▶ _HOW TO COMPLETE THIS TASK_:
Tally up the lines below that include the word "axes". Answer with the number alone.

[[ DATASET SECTION open ]]

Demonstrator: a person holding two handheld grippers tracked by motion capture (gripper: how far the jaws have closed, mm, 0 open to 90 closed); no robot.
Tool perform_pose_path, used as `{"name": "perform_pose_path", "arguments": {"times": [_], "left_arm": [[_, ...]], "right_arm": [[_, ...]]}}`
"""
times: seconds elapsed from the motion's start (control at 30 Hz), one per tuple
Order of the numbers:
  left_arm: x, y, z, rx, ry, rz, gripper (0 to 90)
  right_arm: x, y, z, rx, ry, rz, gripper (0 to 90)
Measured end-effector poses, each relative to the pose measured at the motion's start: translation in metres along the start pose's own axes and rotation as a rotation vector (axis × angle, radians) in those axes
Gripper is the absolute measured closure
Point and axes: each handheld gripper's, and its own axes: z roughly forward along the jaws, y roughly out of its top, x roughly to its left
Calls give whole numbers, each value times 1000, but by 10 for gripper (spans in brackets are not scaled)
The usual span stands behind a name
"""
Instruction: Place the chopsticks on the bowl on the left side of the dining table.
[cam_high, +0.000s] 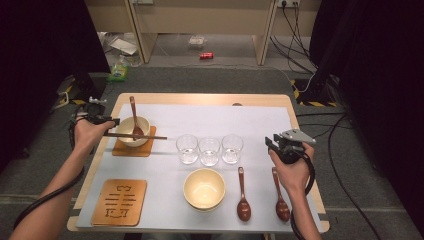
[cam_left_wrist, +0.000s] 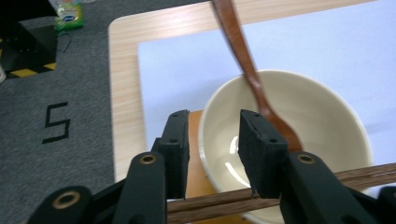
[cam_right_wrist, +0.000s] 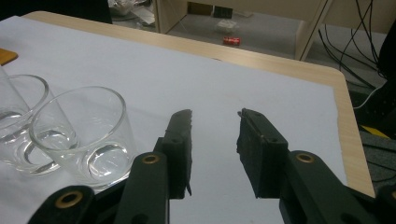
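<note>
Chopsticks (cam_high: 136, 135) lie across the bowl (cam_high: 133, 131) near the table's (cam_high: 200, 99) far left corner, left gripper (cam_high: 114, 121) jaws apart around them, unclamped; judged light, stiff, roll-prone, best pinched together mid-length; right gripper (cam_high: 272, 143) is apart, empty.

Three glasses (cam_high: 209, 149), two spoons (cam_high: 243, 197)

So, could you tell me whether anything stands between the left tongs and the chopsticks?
Nothing visible does: the chopsticks lie across the bowl right at the open left tongs, and the spoon leans in the bowl beyond them.
</note>
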Motion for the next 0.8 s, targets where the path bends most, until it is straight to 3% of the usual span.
{"name": "perform_pose_path", "arguments": {"times": [0.33,0.8], "left_arm": [[-31,5,1,-27,-77,32,549],[-74,10,4,-59,-160,76,526]], "right_arm": [[-4,-2,0,16,-5,9,641],[-9,-8,-1,36,-8,32,637]]}}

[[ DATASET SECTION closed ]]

▶ _RESULT FOR THIS EXERCISE_:
2